## Your objective
Please output exactly the lines of the material from the first through the line containing "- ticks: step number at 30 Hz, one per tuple", and nothing more.
(Beginning of Available data)
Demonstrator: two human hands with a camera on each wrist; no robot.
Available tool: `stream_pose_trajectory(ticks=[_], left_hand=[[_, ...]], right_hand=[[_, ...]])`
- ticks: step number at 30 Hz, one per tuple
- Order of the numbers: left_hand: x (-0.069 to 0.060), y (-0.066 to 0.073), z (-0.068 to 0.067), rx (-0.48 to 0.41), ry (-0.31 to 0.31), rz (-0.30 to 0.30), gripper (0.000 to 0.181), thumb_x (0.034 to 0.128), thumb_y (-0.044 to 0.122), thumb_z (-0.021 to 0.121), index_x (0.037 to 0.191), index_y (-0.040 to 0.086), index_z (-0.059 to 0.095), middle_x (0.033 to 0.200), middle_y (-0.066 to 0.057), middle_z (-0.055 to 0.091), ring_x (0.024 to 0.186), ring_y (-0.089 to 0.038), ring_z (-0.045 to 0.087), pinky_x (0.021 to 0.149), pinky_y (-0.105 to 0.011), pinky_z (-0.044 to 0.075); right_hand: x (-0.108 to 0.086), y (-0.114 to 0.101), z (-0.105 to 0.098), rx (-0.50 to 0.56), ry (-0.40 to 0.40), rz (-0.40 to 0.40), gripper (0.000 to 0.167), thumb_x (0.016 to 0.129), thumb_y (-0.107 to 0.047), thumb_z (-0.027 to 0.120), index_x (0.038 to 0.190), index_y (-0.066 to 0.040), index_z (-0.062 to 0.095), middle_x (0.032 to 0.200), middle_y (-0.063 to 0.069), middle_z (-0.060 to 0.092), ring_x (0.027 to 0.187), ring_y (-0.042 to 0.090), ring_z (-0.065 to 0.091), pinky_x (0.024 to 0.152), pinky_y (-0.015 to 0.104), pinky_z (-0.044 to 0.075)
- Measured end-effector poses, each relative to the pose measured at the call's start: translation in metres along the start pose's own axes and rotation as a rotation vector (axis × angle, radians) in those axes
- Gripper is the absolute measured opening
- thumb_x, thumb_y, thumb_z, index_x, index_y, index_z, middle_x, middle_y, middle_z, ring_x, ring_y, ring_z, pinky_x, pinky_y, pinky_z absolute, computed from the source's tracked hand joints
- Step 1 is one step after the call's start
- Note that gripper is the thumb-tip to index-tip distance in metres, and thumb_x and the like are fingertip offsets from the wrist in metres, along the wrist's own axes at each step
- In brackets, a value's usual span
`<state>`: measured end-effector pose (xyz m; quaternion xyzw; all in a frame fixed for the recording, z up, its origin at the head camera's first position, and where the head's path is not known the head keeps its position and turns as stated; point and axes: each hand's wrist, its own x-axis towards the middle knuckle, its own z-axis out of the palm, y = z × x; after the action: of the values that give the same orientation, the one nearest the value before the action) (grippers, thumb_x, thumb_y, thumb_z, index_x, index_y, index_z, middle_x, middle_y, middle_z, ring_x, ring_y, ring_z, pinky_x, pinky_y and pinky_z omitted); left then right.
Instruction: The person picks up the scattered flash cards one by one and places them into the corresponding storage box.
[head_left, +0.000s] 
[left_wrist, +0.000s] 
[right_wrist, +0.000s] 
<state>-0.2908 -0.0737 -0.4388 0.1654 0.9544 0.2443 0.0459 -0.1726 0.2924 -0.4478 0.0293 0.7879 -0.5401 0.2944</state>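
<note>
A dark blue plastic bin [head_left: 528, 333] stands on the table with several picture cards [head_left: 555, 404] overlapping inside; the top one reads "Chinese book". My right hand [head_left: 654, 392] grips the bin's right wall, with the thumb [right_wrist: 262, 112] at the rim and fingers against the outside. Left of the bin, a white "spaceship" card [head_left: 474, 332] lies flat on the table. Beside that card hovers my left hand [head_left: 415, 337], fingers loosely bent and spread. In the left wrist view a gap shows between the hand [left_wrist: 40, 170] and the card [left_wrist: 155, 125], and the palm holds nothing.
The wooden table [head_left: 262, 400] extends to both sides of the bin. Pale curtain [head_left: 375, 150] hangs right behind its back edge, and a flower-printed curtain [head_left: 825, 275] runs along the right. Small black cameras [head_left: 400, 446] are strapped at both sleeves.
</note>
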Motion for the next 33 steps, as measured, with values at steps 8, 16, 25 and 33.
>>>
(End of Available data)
## Written answer
Demonstrator: two human hands with a camera on each wrist; no robot.
Available tool: `stream_pose_trajectory(ticks=[_], left_hand=[[_, ...]], right_hand=[[_, ...]])`
- ticks: step number at 30 Hz, one per tuple

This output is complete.